The great irony is that he often takes photographs as his subject, culled from magazines as well as family albums, and he often invokes the genre of photorealism in his painting. Through doing so, his work draws attention to the fallibility of such ‘realism’ - his canvases, which he frequently manipulates by dragging a squeegee through the still-wet oil paint, are like imperfect memory - about the process of trying to ‘process’ something, and its ultimate failure.

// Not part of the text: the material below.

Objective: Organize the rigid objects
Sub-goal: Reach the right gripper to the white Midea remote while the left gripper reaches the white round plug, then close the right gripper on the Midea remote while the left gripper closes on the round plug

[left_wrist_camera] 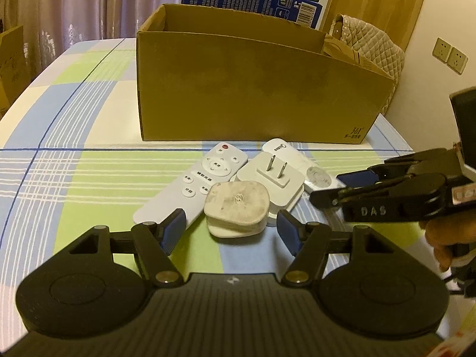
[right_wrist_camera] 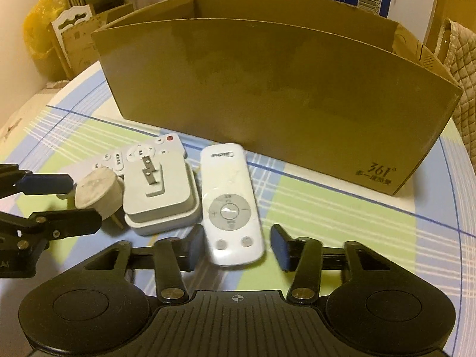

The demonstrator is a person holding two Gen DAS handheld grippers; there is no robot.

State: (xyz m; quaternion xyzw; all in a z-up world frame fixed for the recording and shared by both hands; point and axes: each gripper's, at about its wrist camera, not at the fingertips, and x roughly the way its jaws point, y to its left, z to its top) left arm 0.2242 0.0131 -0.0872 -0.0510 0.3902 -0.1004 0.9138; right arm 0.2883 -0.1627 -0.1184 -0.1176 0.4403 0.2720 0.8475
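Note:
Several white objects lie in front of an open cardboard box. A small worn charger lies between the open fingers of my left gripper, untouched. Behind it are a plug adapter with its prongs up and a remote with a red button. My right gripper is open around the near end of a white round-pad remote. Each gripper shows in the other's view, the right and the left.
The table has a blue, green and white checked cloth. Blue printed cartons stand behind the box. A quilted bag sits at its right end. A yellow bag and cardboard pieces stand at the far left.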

And so I was most moved by his ‘september’ canvas. A work which I first started scrutinising because the title refers to my birth month, and blue is my favourite colour. I soon realised that this was an image of September 11th that I was looking at, the blue and grey smears suddenly re-configured themselves into something resembling towers against a crystal blue sky, one disappearing as it rose into a fog of smoke. Hidden somewhere inside the smudged layers was the ghost of an image I sat watching all day on the TV, 11 years ago. I’m reading Falling Man by Don DeLillo at the moment, and saw the film of Safran Foer’s Extremely Loud… a couple of weeks ago. With those works, which I found frustrating, and talking with a loved one who has just written a PhD on post 9/11 cinema, I totally agree with her conclusion that it’s still impossible to process those events meaningfully in a work of art. A thesis that, ironically, Richter’s imperfect canvas, about a day which most of the world experienced mediated through a screen of one type or another, eloquently supports.
A second joy of this exhibition was experiencing the stunning Mies van der Rohe (Bauhaus) building, all soaring planes of glass and free-standing walls, which offered a beautiful counterpoint to Richter’s work, as well as an ideal space in which to look at other people looking at art.